Peu après la date des affaires de Mirande et de Jegun, Sully place le récit de plusieurs petits combats meurtriers, sous les murs de Beaumont-de-Lomagne et du Mas-de-Verdun. Nous résumons les Economies royales, mais en faisant observer qu'il y a divergence, pour l'ordre chronologique, entre la version de ces Mémoires et celle d'Agrippa d'Aubigné.
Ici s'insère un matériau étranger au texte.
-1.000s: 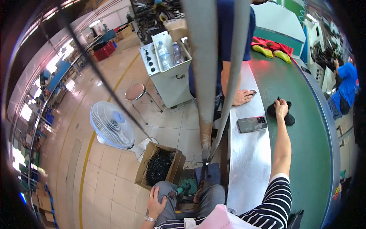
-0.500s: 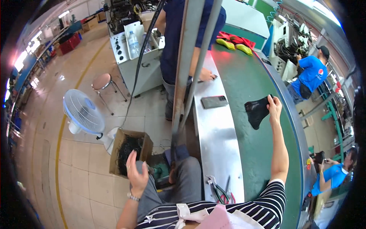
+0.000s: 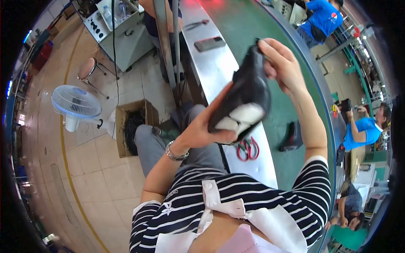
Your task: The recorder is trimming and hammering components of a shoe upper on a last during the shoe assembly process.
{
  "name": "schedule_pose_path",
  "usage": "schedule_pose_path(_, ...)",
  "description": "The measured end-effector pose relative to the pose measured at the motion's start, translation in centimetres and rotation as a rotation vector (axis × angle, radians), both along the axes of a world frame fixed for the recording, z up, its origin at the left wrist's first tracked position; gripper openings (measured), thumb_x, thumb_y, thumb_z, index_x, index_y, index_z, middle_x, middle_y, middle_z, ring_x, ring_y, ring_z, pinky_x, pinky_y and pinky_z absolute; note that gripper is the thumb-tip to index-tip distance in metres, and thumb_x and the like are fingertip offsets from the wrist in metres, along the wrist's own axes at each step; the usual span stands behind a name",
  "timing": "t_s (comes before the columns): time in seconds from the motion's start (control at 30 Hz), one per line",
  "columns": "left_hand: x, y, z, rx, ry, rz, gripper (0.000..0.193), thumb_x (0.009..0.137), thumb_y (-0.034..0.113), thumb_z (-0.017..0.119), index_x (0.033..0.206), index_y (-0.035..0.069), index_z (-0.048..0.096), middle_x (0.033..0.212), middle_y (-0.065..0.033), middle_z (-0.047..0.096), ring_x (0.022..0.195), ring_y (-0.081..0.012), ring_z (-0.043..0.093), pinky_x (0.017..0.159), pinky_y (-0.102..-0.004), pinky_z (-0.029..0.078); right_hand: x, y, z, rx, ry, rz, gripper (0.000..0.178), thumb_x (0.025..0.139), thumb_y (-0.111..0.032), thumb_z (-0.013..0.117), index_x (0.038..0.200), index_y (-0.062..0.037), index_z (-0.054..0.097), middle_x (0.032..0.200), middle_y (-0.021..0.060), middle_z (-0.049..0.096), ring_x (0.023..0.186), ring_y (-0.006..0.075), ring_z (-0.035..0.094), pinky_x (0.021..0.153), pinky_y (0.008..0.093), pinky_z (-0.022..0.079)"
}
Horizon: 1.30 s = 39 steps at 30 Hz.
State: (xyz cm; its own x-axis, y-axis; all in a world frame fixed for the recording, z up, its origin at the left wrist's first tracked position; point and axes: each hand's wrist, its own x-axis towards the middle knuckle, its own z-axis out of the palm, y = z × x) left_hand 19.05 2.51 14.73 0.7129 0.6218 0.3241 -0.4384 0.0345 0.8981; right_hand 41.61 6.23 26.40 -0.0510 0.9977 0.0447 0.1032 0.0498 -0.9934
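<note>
A black shoe upper (image 3: 249, 88) is raised in front of me over the metal ledge, tilted, with pale white patches on its underside facing me. My left hand (image 3: 204, 126) is wrapped around its lower part, thumb across the pale underside. The fingers of my right hand (image 3: 282, 63) pinch the top edge of the upper at its narrow upper end. Another black shoe (image 3: 291, 137) stands on the green belt near my right forearm. Just below the held upper, red-handled scissors (image 3: 247, 149) lie on the ledge, their blades hidden.
The metal ledge (image 3: 219, 63) runs beside the green belt (image 3: 232, 21). A phone (image 3: 209, 44) and another pair of scissors (image 3: 196, 24) lie farther along. At left are a carton of black scraps (image 3: 152, 114), a fan (image 3: 76, 101) and a stool (image 3: 87, 68). Co-workers sit across the belt.
My right hand has brought the shoe upper in from over the belt toward me. My left hand, previously holding nothing beside the carton, has come up and grips it too. The view has shifted.
</note>
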Motion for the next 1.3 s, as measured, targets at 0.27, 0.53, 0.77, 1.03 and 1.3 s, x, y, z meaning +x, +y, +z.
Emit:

Le roi de Navarre, allant de Lectoure à Montauban, était en vue de Beaumont: son avant-garde rencontra plusieurs détachements que les habitants de cette ville avaient placés en embuscade pour disputer le passage aux calvinistes. On les mena battant jusqu'aux portes, d'où il sortit une centaine d'hommes à leur secours. La plupart périrent dans le combat qui suivit; mais le roi de Navarre, ne jugeant pas opportun d'aller plus avant, continua son voyage. Au retour de Montauban, par la route du Mas-de-Verdun, à une lieue de cette ville, il trouva sur son chemin un parti d'arquebusiers, qui lâchèrent pied devant son escorte: poursuivis et assiégés dans une église convertie en forteresse, ils y furent réduits à merci et impitoyablement massacrés par une troupe de Montalbanais, qui leur reprochaient toutes sortes de crimes.

 

Quoique la vie du roi de Navarre fût un voyage perpétuel, comme elle devait l'être pendant un quart de siècle, il ne lui avait pas fallu grand temps pour s'apercevoir que le défaut de discipline paralysait les forces de son parti. Partout où il se trouvait, il empêchait ou restreignait les abus, enseignait l'ordre, prêchait la modération et le respect du droit, en général, de celui des faibles, en particulier. Mais il ne pouvait suffire à tout, et, à chaque instant, des plaintes lui parvenaient sur les irrégularités, les excès de pouvoir et les violences de quelques-uns de ses partisans. La guerre ouvertement déclarée, il était obligé de fermer les yeux sur plus d'un acte peu avouable, sous peine de s'aliéner de fidèles mais peu scrupuleux serviteurs; en tout autre temps, nous le verrons toujours préoccupé de faire justice et d'établir, autant que possible, comme il dit, «de bons règlements». Dans les premiers jours du mois de janvier 1577, entre deux expéditions, il apprit qu'en divers lieux de son gouvernement de Guienne, il y avait eu de notables violences et «voleries». Il expédia aussitôt les plus formelles instructions à plusieurs de ses officiers pour réparer les dommages causés, «n'ayant rien en si grande détestation, déclarait-il, que l'oppression du peuple». De Montauban, la même année, il donne par écrit l'ordre «de ne molester les paysans et les laboureurs et de ne leur prendre leurs biens et bétail, sur peine de vie». Il y avait quelque mérite, de sa part, à donner aux pauvres gens de semblables marques de sollicitude, au moment où les Etats-Généraux venaient de voter la destruction de son parti et la proscription de sa croyance, et de le mettre, par conséquent, dans la nécessité de faire la guerre.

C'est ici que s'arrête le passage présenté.